My last experience with Gordon Conferences was also something special. Percy Pierce, my very close
colleague at PPG, had invited me from Denmark around 1980, and I was on after the lobster dinner on
Thursday evening. This particularly bad timing did not help, because I showed pictures of brain scans. The
Danish doctors, whom I believed, (but am no longer completely sure of what side effects there may have been
in their patients), claimed to have found and shown brain shrinkage because of solvent exposure. I found out
later that this caused (very) great concern in the coatings industry, but no one could talk about it because of the
rules of the Gordon conferences. Anyway, I have never been to a Gordon Conference since. One might question
why?
I have not attended international conferences outside of the Nordic countries since about 1986. The lack of
salesmanship of this kind probably delayed the acceptance in the academic community. This would have been
done on vacation and at my own expense and just seemed out of the question under the circumstances. The
Danish Establishment has not been particularly supportive in the past few decades. The major grants are
controlled by academics for the sole use of academics. I have only been significantly employed in industrial
environments. There have been some government incentives for cooperation between industry and academia in
an effort to force the cooperation between the more academic endeavors and industry. As an example I will cite
the 5 year grant for cooperation between my employer (FORCE Technology), the Risø National Laboratory
(now a part of the Technical University), and 9 Danish companies. (This was popularly called MONEPOL in
the Danish acronym) The consortium worked on Polymer Degradation. This resulted in about 25 publications
including two Ph.D. theses. The first year was led by my immediate supervisor, who then decided he could not
manage it. I was cautiously asked whether I would take over and did so with great pleasure for the next 3½
years. I could not finish the last half-year, having unwillingly left my job, because of not accepting a forced
reduction in working days.
There have been many papers on solubility parameters, cohesive energy density, cohesive parameters,
interaction parameters, and the like, and Barton did a great service in his thorough collection and reviews of
these. The last Barton handbook appeared in 1991. I have never had the resources and/or time to do this sort of
thing, but there are many significant reports that have appeared in the interim, the results of which should be
collected. I did manage a handbook that appeared in 1999, but time requirements restricted it mainly to what I
had been doing. When I discovered the “4” in the Prigogine theory in 1998, I decided immediately that this had
to be published. At the same time I had written so many journal articles, that I reasoned all I had to do was the
equivalent of writing a few more journal articles and put it into a book. Fortunately CRC thought this was a
good idea as well. Donald Patterson was very helpful at this time, as acknowledged in the handbook.
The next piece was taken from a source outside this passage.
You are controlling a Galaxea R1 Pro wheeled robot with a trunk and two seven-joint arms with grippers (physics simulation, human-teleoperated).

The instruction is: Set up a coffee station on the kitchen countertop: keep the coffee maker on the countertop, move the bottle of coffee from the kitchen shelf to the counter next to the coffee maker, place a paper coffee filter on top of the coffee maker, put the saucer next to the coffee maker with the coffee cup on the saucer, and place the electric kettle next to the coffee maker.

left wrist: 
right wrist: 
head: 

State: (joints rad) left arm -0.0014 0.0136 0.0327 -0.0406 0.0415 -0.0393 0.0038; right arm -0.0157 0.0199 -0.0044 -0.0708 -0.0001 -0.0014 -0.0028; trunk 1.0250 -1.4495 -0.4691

Having written the handbooks [13,14] has made me more cautious about handbooks. There was indeed no
review, and I could write whatever I wanted to. In the second edition of my Handbook I helped the others who
contributed where I could, but my own writings appeared without review, if that term is used appropriately.
Rest assured that I still stand by what was written.
It is sometimes asked why approaches such as UNIFAC and HSP have never been coordinated. I can only say
that my own attempts to initiate discussions to this end have never been reciprocated. My own ability to
influence matters was usually restricted by the fact that I worked in industry. My attempts to remain in or re-
enter academia and therefore have the time and resources to work on such issues were not well-received. All I
can say is that I have done the best I can with the resources available to me.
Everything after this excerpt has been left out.